Students were asked to report the frequency at which they participated in binge drinking (operationalized as 5 drinks of alcohol or more on 1 occasion) in the past 12 months. Consistent with national surveillance measures,23 a current (past 30 days) binge-drinking variable was created in which students fell into a binary yes or no response category. The Cq also asked individuals, “on how many of the last 30 days did you smoke 1 or more cigarettes?” Participants who reported cigarette use at least once within the last 30 days were classified as yes to current (past 30 days) cigarette use.24 The same question was repeated, asking individuals whether they had used electronic cigarettes (e-cigarettes) within the last 30 days. Consistent with previous research,25 student responses to current (past 30 days) e-cigarette use were dichotomized as yes or no. Students also responded to the following question: “have you used or tried any of the following medications to get high?” and selected applicable items across a list of opioids that included past-year use of oxycodone (e.g., “oxies” and “percs”), fentanyl, and other prescription pain relievers (i.e., codeine, morphine). Students who reported any opioid use in the last 12 months were labelled yes to current (past 12 months) opioid use.
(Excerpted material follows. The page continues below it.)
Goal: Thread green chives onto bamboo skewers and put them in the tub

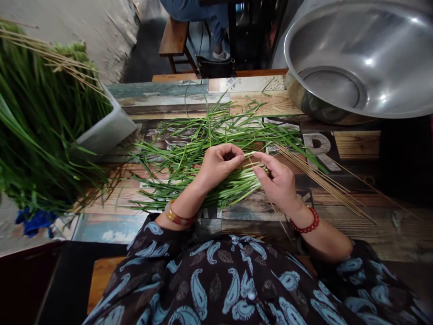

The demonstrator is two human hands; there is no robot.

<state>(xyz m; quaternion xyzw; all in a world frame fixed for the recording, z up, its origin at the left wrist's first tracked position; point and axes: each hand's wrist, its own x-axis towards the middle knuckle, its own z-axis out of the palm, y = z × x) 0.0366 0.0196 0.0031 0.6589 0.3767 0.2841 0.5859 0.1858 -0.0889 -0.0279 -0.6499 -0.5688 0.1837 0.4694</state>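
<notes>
A loose layer of garlic chives [189, 155] lies across the table below my hands, pale stem ends toward the right. My left hand [218, 167] is closed in a pinch, thumb and forefinger on the pale end of a chive. Close beside it, my right hand [279, 183] has its thumb and forefinger around a thin bamboo skewer [279, 220], which slants down toward me. The skewer's upper tip meets the chive ends between my fingertips; whether it passes through them is too small to tell. More bamboo skewers [321, 184] lie in a bunch right of my right hand.
At left, a white plastic bin [110, 124] overflows with chives, with skewers laid on top. A large steel basin [338, 85] stands at the back right of the patterned table [257, 221]. Beyond the table are a wooden stool [174, 38] and a seated person's leg [216, 22].
</notes>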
Respondents were also asked questions in relation to physical activity, recreational screen time, and sleep. In accordance with the Canadian 24-Hour Movement Guidelines,26 students were considered to have met the recommendations if, on average, they reported: (1) engaging in moderate-to-vigorous physical activity at least 60 minutes per day (“meets physical activity guidelines” = yes); (2) engaging in no more than 2 hours of total recreational screen time per day (“meets screen time guidelines” = yes); and (3) obtaining at least 8 hours of sleep each night (“meets sleep guidelines” = yes).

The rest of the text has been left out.